### Problem details
Please give the lines below again exactly as they stand, from the one that contains "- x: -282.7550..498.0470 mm" up to and including the one that contains "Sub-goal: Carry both", leaving all pictures out.

### Records to use
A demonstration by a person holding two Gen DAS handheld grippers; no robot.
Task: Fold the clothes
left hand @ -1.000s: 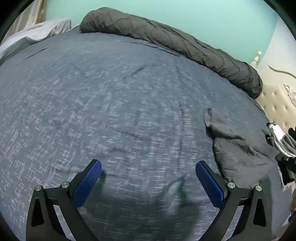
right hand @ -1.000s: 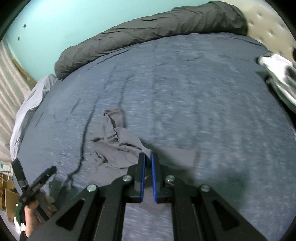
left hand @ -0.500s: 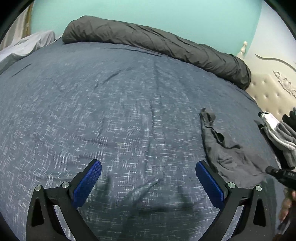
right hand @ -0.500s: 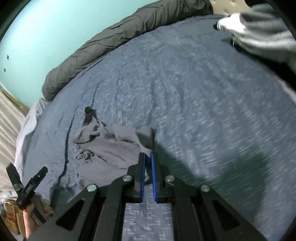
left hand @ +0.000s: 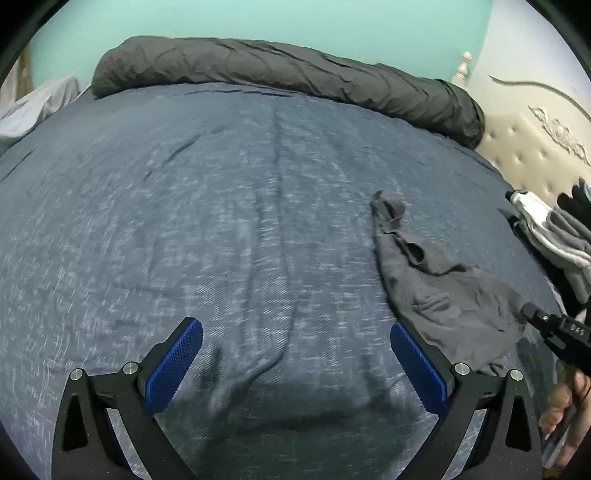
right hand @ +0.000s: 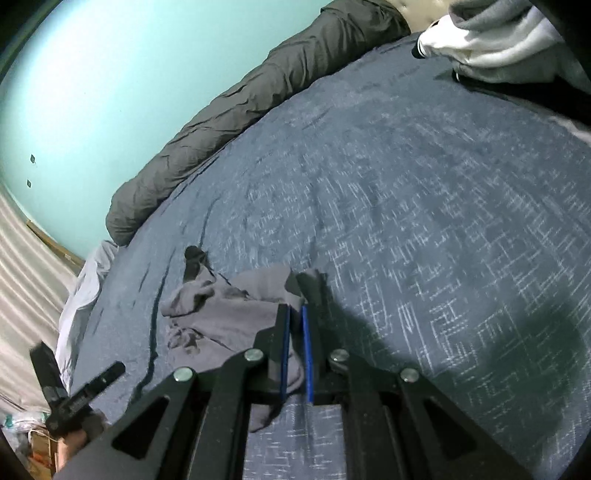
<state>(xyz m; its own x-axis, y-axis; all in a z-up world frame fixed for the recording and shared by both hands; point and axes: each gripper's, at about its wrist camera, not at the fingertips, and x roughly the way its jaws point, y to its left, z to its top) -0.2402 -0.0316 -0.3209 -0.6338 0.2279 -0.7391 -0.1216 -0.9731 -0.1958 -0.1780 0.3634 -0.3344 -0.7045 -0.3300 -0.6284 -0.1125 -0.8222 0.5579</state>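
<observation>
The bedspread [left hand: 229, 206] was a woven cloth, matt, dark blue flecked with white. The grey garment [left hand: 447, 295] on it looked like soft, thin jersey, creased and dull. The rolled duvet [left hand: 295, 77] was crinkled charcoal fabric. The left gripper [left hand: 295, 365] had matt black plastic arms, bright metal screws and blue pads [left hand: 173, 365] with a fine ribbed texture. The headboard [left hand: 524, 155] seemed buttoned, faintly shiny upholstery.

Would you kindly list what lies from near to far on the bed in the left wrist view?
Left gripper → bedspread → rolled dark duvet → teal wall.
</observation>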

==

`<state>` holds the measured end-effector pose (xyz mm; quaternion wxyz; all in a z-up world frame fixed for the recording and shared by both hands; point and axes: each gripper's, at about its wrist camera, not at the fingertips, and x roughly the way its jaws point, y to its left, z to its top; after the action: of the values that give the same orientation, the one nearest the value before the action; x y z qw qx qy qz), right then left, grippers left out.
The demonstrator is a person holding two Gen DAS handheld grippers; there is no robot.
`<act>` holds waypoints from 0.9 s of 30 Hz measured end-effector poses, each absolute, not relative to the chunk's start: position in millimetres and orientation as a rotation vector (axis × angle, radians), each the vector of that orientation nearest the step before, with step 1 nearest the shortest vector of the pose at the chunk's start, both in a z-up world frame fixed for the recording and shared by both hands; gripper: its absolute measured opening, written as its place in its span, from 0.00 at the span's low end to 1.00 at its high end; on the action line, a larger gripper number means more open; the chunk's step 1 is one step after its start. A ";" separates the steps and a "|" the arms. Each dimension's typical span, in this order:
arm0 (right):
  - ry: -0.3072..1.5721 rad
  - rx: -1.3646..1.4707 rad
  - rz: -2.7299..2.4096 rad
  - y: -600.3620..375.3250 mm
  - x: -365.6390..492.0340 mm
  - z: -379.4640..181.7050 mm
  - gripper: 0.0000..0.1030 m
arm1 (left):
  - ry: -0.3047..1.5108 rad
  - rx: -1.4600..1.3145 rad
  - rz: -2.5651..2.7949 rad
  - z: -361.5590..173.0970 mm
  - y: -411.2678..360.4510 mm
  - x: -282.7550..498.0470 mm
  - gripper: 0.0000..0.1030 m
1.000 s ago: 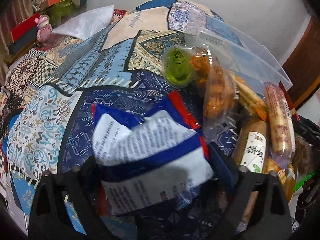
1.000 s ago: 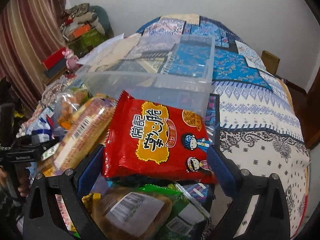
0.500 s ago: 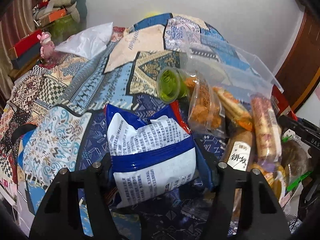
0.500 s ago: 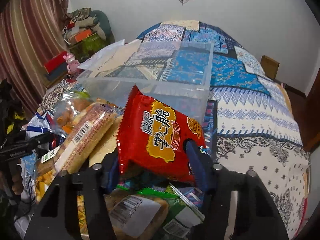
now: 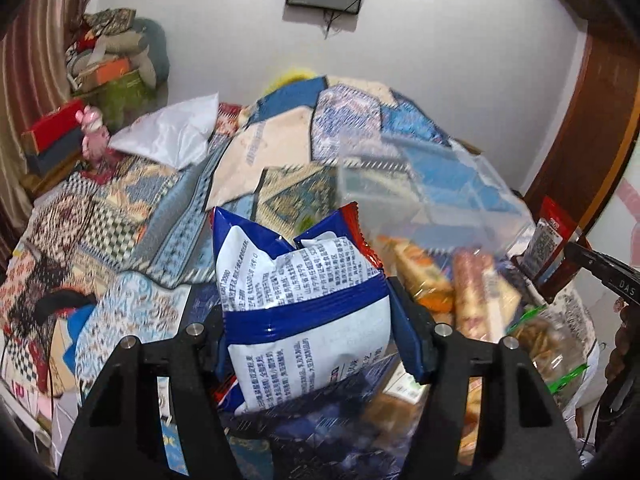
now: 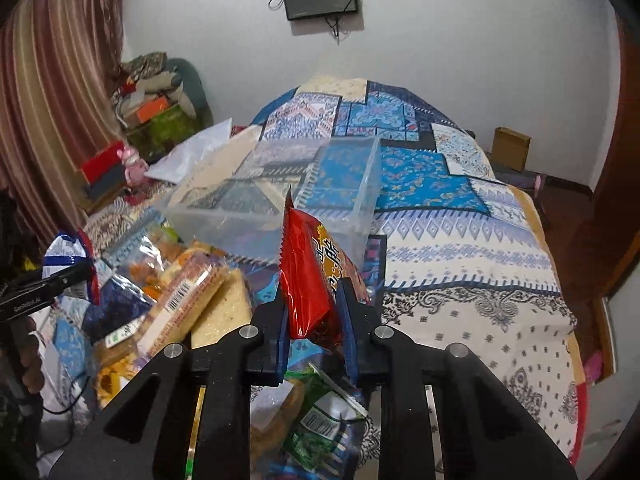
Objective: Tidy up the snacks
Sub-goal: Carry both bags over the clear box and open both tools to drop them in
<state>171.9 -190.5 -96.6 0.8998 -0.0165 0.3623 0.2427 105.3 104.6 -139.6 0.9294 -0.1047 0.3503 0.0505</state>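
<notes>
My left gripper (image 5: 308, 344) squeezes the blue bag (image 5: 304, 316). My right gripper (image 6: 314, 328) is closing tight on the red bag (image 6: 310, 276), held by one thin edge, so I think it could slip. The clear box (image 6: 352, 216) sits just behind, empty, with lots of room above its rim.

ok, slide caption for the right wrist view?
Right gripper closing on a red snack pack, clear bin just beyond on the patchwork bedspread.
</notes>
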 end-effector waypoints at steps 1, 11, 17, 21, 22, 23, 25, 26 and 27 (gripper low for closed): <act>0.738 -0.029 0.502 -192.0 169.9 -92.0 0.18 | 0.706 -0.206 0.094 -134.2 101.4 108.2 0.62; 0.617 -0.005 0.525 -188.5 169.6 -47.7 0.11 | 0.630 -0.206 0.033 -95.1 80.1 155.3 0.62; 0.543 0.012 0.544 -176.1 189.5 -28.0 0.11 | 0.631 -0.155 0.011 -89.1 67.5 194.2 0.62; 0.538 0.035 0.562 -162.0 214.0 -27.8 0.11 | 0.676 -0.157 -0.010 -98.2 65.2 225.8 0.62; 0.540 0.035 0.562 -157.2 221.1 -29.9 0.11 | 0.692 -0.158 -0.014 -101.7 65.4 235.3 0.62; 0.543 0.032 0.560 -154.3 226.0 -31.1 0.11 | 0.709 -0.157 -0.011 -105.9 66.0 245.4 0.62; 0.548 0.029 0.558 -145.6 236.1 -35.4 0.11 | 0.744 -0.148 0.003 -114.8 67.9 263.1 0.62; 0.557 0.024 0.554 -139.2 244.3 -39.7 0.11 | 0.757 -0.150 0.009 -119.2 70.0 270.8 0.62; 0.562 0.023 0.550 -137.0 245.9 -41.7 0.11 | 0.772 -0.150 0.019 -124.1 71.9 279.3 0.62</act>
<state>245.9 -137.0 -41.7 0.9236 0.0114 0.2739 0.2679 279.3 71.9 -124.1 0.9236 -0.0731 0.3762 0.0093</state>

### Exercise response
  - x: -282.7550..498.0470 mm
  - gripper: 0.0000..0.1030 m
1.000 s ago: 
1.000 s ago: 
0.500 s ago: 
0.500 s ago: 
now: 
now: 
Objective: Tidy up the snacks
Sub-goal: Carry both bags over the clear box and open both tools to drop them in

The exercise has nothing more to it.